Fragment dotyczący „tego pokolenia”:
„Chrystus zaś miał tu panować pośród swych nieprzyjaciół przez okres nie przekraczający długości życia jednego pokolenia. Całkowity koniec wszelkiego zła ma nastąpić w »wielkim ucisku«, którego punktem szczytowym będzie bitwa Har-Magedonu, po czym się rozpoczną tysiącletnie pokojowe rządy Chrystusa (Mateusza 24:21, 33, 34; Apokalipsa 16:14-16)” (Świadkowie Jehowy w dwudziestym wieku 1989 s. 15).
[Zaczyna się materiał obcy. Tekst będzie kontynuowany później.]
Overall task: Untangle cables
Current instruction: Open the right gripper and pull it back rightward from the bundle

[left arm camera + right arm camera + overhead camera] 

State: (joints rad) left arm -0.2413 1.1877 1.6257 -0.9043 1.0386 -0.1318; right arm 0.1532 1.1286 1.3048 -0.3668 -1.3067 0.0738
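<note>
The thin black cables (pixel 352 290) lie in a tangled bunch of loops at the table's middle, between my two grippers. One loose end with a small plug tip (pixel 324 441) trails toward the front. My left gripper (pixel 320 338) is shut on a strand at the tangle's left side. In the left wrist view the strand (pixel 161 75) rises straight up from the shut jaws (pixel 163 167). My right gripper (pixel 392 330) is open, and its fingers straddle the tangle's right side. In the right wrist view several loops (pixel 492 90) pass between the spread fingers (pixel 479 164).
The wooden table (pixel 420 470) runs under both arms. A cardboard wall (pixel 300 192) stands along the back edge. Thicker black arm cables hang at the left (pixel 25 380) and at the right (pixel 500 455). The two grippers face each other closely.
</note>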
„Chrystus zaś miał tu panować pośród swych nieprzyjaciół. Całkowity koniec wszelkiego zła ma nastąpić w »wielkim ucisku«, którego punktem szczytowym będzie bitwa Armagedonu; potem rozpocznie się pokojowe Tysiącletnie Panowanie Chrystusa (Mateusza 24:21, 33, 34; Objawienie 16:14-16)” (Świadkowie Jehowy – kim są? W co wierzą? 2001 s. 15).
-
Zamieszczona tu:
https://wol.jw.org/pl/wol/lv/r12/lp-p/0/38241
-
W tej broszurze podobało mi się zdanie:
„Chociaż rok 1914 nie spełnił wszystkich oczekiwań, to Czasy Pogan faktycznie dobiegły wtedy kresu i niewątpliwie rok ten był znamienny” (Świadkowie Jehowy – kim są? W co wierzą? 2001 s. 7).
A które ich oczekiwania spełnił?
Wybuch wojny to jest oczekiwanie? :-\
Miliony niewinnych co zginęło? :(
-
W tej broszurze podobało mi się zdanie:
„Chociaż rok 1914 nie spełnił wszystkich oczekiwań, to Czasy Pogan faktycznie dobiegły wtedy kresu i niewątpliwie rok ten był znamienny” (Świadkowie Jehowy – kim są? W co wierzą? 2001 s. 7).
A które ich oczekiwania spełnił?
Wybuch wojny to jest oczekiwanie? :-\
Miliony niewinnych co zginęło? :(
Dokładnie te oczekiwania - Zginęli tylko niewierni :)
-
Dokładnie te oczekiwania - Zginęli tylko niewierni :)
Nieprawda. :)
„Na przykład gdy prezydent USA ogłosił, że 30 maja 1918 roku będzie dniem modlitw o pokój, Strażnica zaapelowała do czytelników, żeby się do tego przyłączyli. Ponadto część braci, chcąc wesprzeć działania wojenne, kupiła obligacje, a niektórzy poszli na front z karabinami i bagnetami” (Strażnica listopad 2016 s. 29).